# Offline Engine API

SGLang provides a direct inference engine without the need for an HTTP server, especially for use cases where additional HTTP server adds unnecessary complexity or overhead. Here are two general use cases:

- Offline Batch Inference
- Custom Server on Top of the Engine

This document focuses on the offline batch inference, demonstrating four different inference modes:

- Non-streaming synchronous generation
- Streaming synchronous generation
- Non-streaming asynchronous generation
- Streaming asynchronous generation

Additionally, you can easily build a custom server on top of the SGLang offline engine. A detailed example working in a python script can be found in [custom_server](https://github.com/sgl-project/sglang/blob/main/examples/runtime/engine/custom_server.py).



## Nest Asyncio
Note that if you want to use **Offline Engine** in ipython or some other nested loop code, you need to add the following code:
```python
import nest_asyncio

nest_asyncio.apply()

```

## Advanced Usage

The engine supports [vlm inference](https://github.com/sgl-project/sglang/blob/main/examples/runtime/engine/offline_batch_inference_vlm.py) as well as [extracting hidden states](https://github.com/sgl-project/sglang/blob/main/examples/runtime/hidden_states). 

Please see [the examples](https://github.com/sgl-project/sglang/tree/main/examples/runtime/engine) for further use cases.

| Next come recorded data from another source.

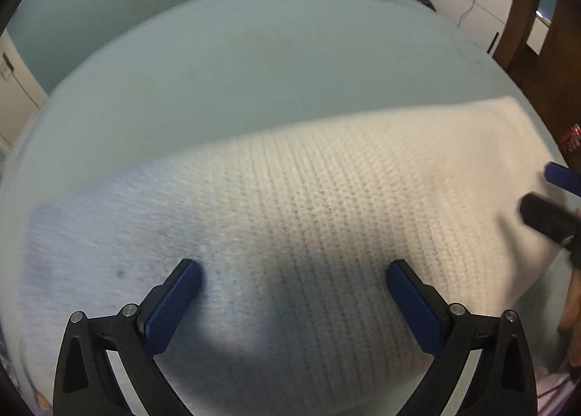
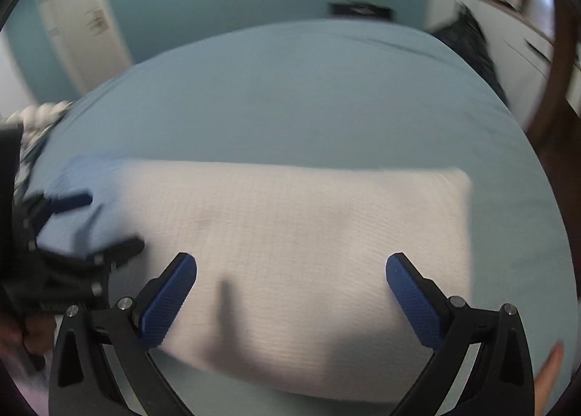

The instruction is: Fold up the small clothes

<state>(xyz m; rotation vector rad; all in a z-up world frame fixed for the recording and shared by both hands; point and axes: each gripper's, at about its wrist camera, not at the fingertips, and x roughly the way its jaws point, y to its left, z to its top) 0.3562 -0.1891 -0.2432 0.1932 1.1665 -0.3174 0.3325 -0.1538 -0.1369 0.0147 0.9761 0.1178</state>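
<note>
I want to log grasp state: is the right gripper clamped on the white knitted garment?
No: the right gripper has its blue-padded fingers spread wide apart above the white knitted garment, gripping nothing.

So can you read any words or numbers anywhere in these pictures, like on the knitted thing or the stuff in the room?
None can be read.
The white and blue knitted cloth carries no label or print.
The red thing at the right edge of the left wrist view may bear lettering: too blurred.
The marks on the white door: too blurred.
</note>
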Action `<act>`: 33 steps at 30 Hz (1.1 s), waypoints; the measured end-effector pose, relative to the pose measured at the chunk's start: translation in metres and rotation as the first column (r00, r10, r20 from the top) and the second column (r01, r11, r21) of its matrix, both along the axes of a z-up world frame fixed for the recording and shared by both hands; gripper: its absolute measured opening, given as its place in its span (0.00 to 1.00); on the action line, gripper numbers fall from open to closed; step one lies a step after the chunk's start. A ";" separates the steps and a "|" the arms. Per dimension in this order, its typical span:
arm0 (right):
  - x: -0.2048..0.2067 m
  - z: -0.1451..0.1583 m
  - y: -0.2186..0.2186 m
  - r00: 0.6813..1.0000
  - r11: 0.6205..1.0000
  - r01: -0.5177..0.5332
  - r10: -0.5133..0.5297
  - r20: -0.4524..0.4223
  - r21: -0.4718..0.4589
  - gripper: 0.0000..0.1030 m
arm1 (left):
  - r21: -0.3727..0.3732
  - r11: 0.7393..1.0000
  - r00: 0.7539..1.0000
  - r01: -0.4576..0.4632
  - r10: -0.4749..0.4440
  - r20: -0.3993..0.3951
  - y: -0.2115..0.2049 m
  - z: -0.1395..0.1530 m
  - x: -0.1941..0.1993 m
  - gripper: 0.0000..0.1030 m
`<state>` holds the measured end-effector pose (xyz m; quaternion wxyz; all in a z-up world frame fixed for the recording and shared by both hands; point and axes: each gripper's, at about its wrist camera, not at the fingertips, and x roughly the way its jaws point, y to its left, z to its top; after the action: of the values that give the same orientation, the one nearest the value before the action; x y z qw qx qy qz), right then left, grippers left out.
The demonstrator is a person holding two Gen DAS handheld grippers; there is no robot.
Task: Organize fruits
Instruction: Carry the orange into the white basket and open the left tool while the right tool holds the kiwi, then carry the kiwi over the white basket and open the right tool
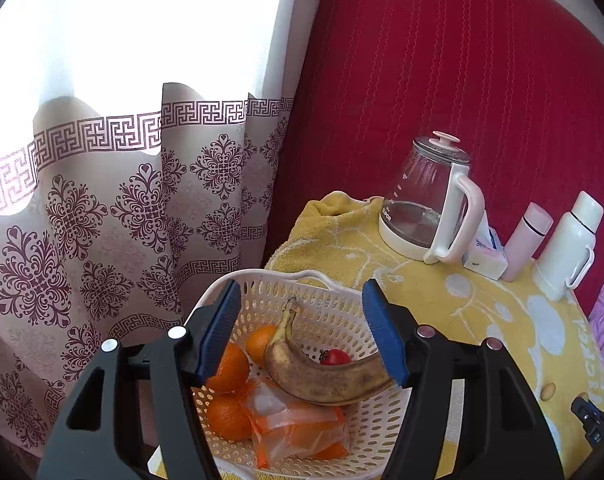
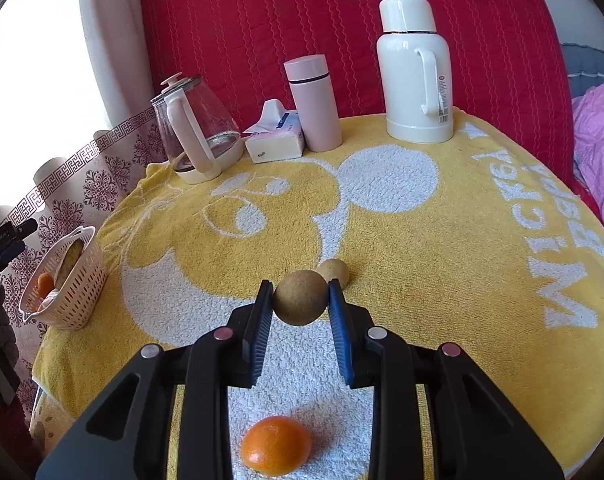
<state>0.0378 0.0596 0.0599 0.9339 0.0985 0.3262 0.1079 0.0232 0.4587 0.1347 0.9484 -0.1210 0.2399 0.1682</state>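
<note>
Right tongs (image 2: 300, 300) pinch a round, matte brown fruit (image 2: 300, 298) between ribbed blue pads, above the terry-towel-covered desk (image 2: 442, 248). A second brown fruit (image 2: 336, 271) sits just behind, partly hidden. A glossy orange (image 2: 276, 445) lies below the tongs on the towel. Left tongs (image 1: 302, 332) are spread wide and empty over the perforated plastic basket (image 1: 330, 300), which holds a spotted banana (image 1: 322, 376), oranges (image 1: 228, 368), a red tomato (image 1: 335, 357) half hidden behind the banana, and a crinkled net bag (image 1: 298, 432) of unclear contents.
</note>
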 end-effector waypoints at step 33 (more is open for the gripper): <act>-0.010 0.041 0.273 0.839 0.833 -0.543 0.545 -0.010 -0.105 0.27 | -0.059 0.998 0.997 0.005 -0.001 0.074 0.022 0.019 -0.018 0.80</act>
<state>0.0283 0.3326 0.1006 0.8719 -0.0476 0.3364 0.3527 0.0055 0.4806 0.1536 0.9529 -0.1547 0.2098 0.1551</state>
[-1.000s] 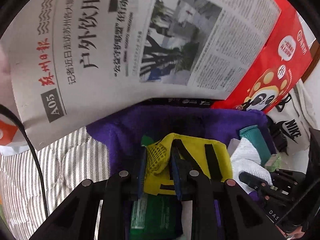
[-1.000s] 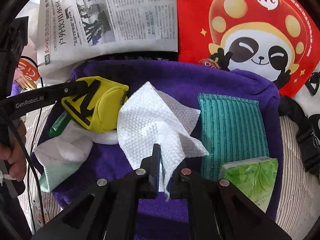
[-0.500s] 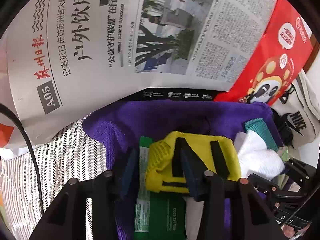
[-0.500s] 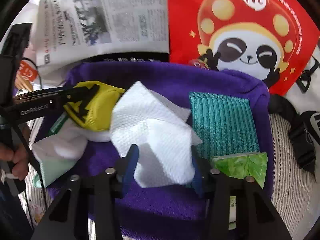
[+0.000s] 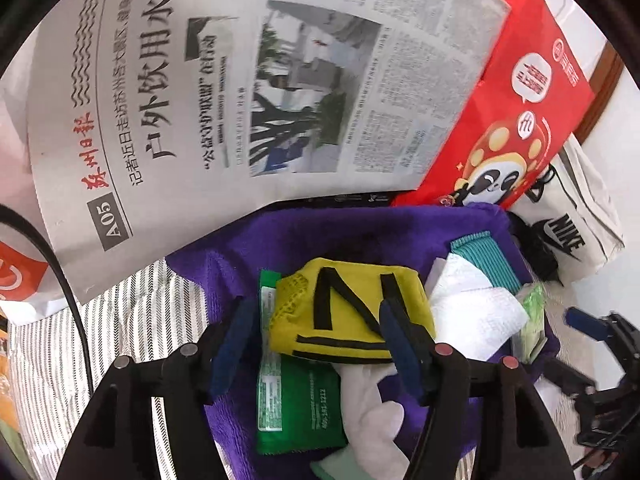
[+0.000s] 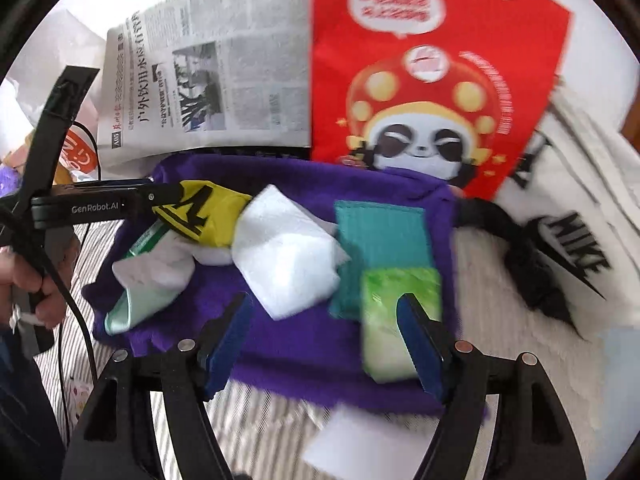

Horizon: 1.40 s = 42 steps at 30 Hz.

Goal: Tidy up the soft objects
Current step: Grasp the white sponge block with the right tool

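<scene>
Both sets of fingers are opening, holding nothing: yellow pouch lies crosswise between the left fingers, white cloth just ahead of the right fingers

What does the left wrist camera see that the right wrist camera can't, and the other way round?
Only the left wrist view shows the dark green printed packet lying flat, partly under the yellow pouch with black straps.

Only the right wrist view shows a person's hand on the left gripper's handle and a loose white sheet on the striped bedding in front of the purple fleece cloth.

Both show the pouch, the white paper towel, the teal ribbed cloth, the newspaper and the red panda bag.
</scene>
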### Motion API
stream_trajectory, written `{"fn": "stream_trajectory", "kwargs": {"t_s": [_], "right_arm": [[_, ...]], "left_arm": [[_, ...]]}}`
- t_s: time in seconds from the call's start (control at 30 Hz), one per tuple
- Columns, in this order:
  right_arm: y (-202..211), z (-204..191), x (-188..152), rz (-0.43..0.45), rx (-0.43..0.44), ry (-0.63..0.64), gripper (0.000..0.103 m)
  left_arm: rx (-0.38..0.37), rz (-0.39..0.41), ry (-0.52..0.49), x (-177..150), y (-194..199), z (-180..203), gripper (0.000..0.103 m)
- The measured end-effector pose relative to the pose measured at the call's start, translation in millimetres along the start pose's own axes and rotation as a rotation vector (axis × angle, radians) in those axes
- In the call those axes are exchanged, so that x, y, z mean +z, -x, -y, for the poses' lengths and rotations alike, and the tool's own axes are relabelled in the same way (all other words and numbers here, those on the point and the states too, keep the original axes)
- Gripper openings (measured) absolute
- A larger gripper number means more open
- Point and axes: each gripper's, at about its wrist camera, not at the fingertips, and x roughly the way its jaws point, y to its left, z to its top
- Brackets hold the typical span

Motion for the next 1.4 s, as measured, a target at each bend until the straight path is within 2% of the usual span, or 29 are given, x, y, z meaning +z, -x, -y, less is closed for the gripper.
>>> {"fn": "stream_trajectory", "kwargs": {"t_s": [0.13,0.2,0.33,0.43,0.53,0.63,0.83,0.93,1.0,1.07,1.4], "right_arm": [[25.8,12.2,-25.1,-0.011,-0.04,-0.02,0.076],[31.9,19.1,-44.3,-0.03,-0.068,-0.047,0.081],[27.1,39.8,-84.2,-0.097,-0.118,-0.176,0.081],[16.0,52.9,-106.8,-0.127,-0.063,-0.365,0.081],[12.4,50.2,-113.0,-0.102,-0.036,-0.444,0.082],[6.9,36.3,-107.6,-0.07,-0.072,-0.423,0.085],[-18.2,23.3,-103.5,-0.103,-0.209,-0.386,0.085],[-28.6,29.5,-108.8,-0.135,-0.195,-0.426,0.083],[-21.5,31.1,-110.6,-0.084,-0.179,-0.437,0.081],[-14.0,31.8,-112.1,-0.069,-0.146,-0.437,0.081],[48.8,29.6,-137.7,-0.05,-0.163,-0.307,0.081]], "left_arm": [[0.013,-0.014,-0.028,0.5,-1.7,8.8,0.064],[0.017,-0.012,-0.035,0.2,-0.9,13.1,0.064],[0.001,-0.01,-0.041,-1.1,4.6,15.1,0.064],[0.016,-0.017,-0.05,-1.3,4.8,17.1,0.064],[0.004,-0.012,-0.057,-0.7,8.0,20.3,0.064],[-0.004,-0.01,-0.069,-1.6,9.6,24.4,0.064],[0.003,-0.009,-0.086,-3.1,12.7,26.5,0.064],[-0.003,-0.011,-0.08,-3.1,11.9,26.0,0.064],[-0.004,-0.019,-0.085,-3.3,8.8,28.0,0.064],[0.006,-0.027,-0.09,-3.8,6.4,30.6,0.064],[0.062,-0.018,-0.127,-6.0,20.4,47.6,0.064]]}}
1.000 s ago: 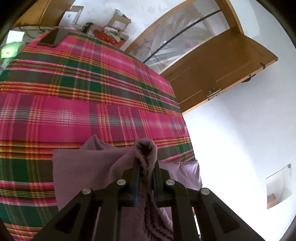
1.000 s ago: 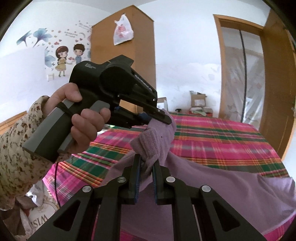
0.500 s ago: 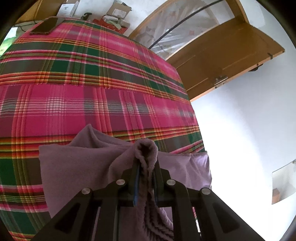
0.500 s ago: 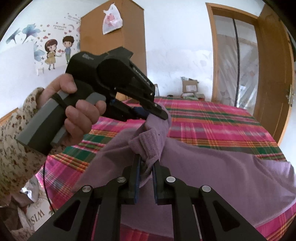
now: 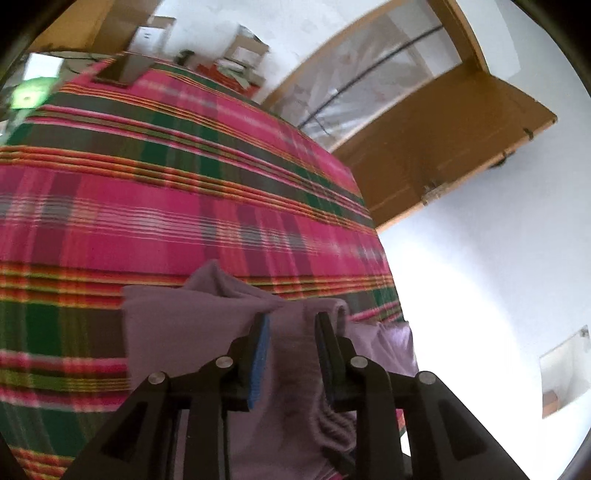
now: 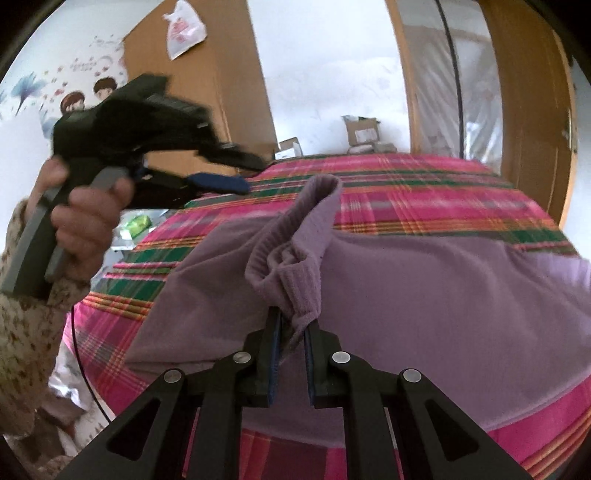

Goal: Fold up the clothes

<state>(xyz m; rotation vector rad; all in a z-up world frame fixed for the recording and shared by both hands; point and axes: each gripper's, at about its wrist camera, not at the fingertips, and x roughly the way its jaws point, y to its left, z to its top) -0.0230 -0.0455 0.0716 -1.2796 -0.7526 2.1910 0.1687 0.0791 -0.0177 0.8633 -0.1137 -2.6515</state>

## Offline Batch Inference

SGLang offline engine supports batch inference with efficient scheduling.

In [1]:
# launch the offline engine
import asyncio
import io
import os

from PIL import Image
import requests
import sglang as sgl

from sglang.srt.conversation import chat_templates
from sglang.test.test_utils import is_in_ci
from sglang.utils import async_stream_and_merge, stream_and_merge

if is_in_ci():
    import patch
else:
    import nest_asyncio

    nest_asyncio.apply()


llm = sgl.Engine(model_path="qwen/qwen2.5-0.5b-instruct")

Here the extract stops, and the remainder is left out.